Neel Somani breaks down the key factors behind East Coast power price spikes


Neel Somani breaks down the key factors behind East Coast power price spikes Image by: Neel Somani

If you live on the East Coast, you have probably opened a winter utility bill and wondered how your electricity costs could possibly be that high. Every few years, the story makes headlines: a cold snap hits the Northeast, power prices spike to hundreds of dollars, and politicians demand answers. But the real explanation rarely makes it past the financial trading desks and utility commission meetings where it actually gets discussed.

Neel Somani, a former quantitative researcher at Citadel who covered power markets, has spent time breaking down this problem. Having studied the mechanics of energy pricing across multiple regions, Somani offers a perspective shaped by both the economics of electricity market structure and the operational realities that make the East Coast uniquely vulnerable to these spikes.

The Generation Stack: Who Goes First

To understand why prices spike, you first need to understand how electricity is actually priced. It is not averaged or blended. The price of power at any given moment is set by the last, least-efficient unit of generation that must be turned on to meet total demand.

In New England, the grid operates a layered generation stack. At the bottom are the cheapest sources, renewables and nuclear, which run at near-zero marginal cost and go first. Then come natural gas generators, which vary in efficiency and cost. And then, at the very top of the stack, sit the oil generators: expensive, outdated, and almost never used.

“The first thing to know is that the price for power is based on the last megawatt of power that’s produced,” Somani explains. “In New England, you have renewables, you have a nuclear plant called Millstone, you have natural gas generators, and then you have oil generators. You almost never hear me talk about oil generators, because they’re so inefficient.
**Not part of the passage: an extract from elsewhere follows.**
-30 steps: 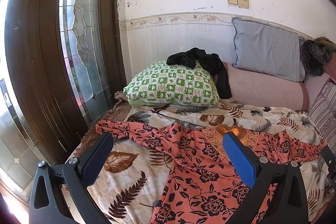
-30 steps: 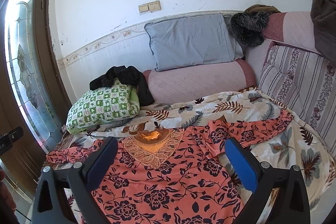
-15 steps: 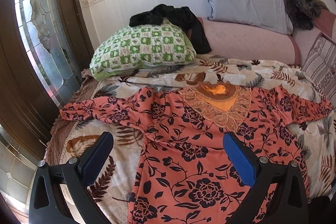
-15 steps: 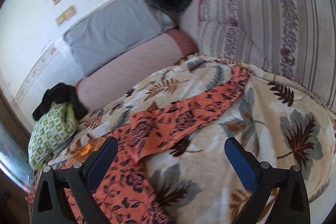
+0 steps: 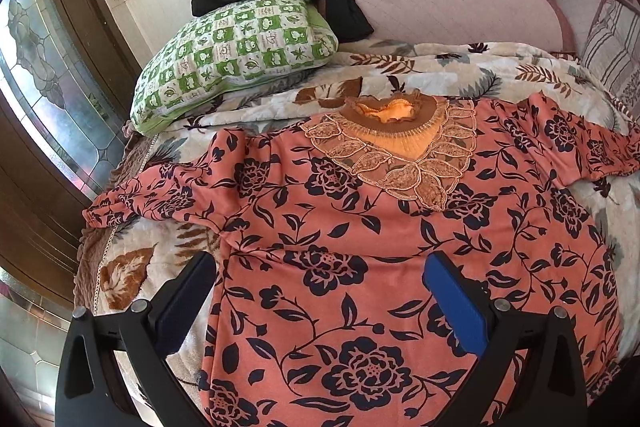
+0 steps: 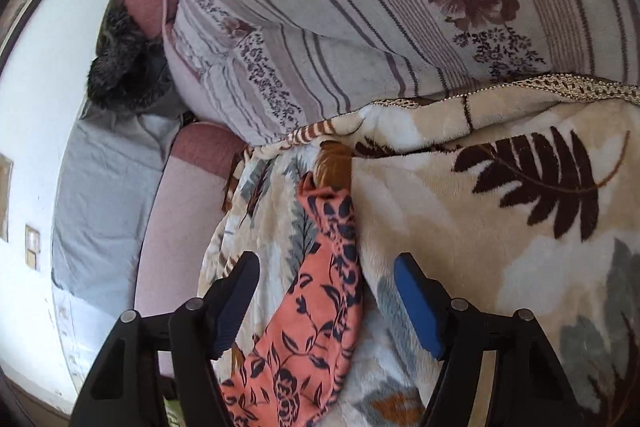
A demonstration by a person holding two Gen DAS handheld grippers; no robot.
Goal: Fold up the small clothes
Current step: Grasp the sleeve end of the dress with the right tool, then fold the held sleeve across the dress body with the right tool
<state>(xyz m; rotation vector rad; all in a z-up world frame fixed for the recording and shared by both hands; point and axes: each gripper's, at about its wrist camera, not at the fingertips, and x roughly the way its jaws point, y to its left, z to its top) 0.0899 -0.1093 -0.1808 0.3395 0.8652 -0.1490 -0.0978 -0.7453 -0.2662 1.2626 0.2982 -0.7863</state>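
Your coral floral-print dress (image 5: 400,247) with a lace neckline lies spread flat on the leaf-patterned fleece blanket (image 5: 440,75) covering the bed, just below the green-and-white checked pillow (image 5: 236,51). Your left hand-held gripper (image 5: 320,291) hangs released over the dress's body, holding nothing. Your right hand-held gripper (image 6: 326,291) is also released, its jaws straddling the dress's sleeve (image 6: 320,287) near the striped floral cushion (image 6: 360,7).

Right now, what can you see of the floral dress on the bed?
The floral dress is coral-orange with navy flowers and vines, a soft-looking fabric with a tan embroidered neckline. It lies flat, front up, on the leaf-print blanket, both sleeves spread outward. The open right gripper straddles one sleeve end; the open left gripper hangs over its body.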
That near-invisibility is by design. Oil-fired peaker plants are essentially emergency units, the equivalent of a backup generator in your basement that you never want to run. But in New England, they are relevant in ways they are not in other parts of the country, and understanding why brings us to the heart of the price spike problem.

The Winter Squeeze

New England sits at the end of a long, constrained natural gas pipeline network. The region does not produce its own gas. It imports it. And in winter, that pipeline capacity gets pulled in two directions at once.
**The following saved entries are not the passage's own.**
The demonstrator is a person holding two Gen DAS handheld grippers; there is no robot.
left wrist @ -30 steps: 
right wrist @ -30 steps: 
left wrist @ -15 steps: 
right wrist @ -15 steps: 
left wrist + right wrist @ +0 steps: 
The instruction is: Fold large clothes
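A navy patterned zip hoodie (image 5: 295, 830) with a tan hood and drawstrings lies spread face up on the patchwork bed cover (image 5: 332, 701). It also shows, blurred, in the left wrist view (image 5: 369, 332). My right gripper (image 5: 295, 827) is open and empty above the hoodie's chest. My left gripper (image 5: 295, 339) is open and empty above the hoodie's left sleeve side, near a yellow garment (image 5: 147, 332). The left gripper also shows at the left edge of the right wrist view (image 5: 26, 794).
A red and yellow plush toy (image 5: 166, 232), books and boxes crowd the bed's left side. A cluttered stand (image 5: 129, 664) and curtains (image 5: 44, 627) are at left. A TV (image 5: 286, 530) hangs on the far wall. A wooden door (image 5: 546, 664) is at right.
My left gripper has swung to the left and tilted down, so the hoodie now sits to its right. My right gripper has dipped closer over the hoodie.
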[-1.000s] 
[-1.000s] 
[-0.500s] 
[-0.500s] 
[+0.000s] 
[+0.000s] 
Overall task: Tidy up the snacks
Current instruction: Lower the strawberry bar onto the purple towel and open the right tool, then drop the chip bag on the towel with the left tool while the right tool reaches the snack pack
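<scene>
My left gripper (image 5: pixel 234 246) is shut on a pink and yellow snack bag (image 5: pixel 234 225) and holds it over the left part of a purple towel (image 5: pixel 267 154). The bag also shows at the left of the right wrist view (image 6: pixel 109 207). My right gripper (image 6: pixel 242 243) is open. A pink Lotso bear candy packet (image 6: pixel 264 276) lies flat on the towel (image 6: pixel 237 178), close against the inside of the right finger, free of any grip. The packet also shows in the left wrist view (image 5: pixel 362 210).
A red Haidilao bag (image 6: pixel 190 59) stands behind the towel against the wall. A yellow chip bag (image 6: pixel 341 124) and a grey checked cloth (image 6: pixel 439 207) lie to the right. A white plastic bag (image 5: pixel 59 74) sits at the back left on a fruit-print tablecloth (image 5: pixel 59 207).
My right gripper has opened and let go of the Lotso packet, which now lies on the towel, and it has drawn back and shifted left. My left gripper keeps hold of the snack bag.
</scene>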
The winter is when things get interesting,” Somani notes. “In the winter in New England, natural gas has to be used to heat homes. If you don’t heat your home, your pipes can freeze, and that’s super expensive to fix. So people have some fixed amount of natural gas demand.

This is the structural problem. Residential and commercial heating demand is relatively inelastic: people need to heat their homes regardless of price. When temperatures plunge, that demand becomes locked in, competing directly with the natural gas power plants’ need to generate electricity.

The result is predictable. There simply isn’t enough natural gas flowing through the pipelines to meet demand for heating and electricity generation simultaneously. When that constraint bites, grid operators have to reach higher up the generation stack. And that means turning on the oil units.

There’s no longer enough natural gas to meet power demand,” Somani explains. “The way that’s handled in New England is you have to turn on some of the oil generators. I mentioned that price is set based on the least efficient unit of power, and that’s oil. And since that’s super expensive, which is one of the reasons power prices can rise significantly.

This dynamic has played out repeatedly in recent years. During Winter Storm Fern in early 2026, New England real-time power prices spiked to between $400 and $700 per megawatt-hour. In January 2026, Massachusetts saw the highest natural gas price ever recorded in ISO-New England’s pricing database, which dates back to 2003. On January 27 of that year, wholesale electricity prices soared to $441.8 per megawatt-hour, compared with an average of $135.08 for the entire month of January 2025.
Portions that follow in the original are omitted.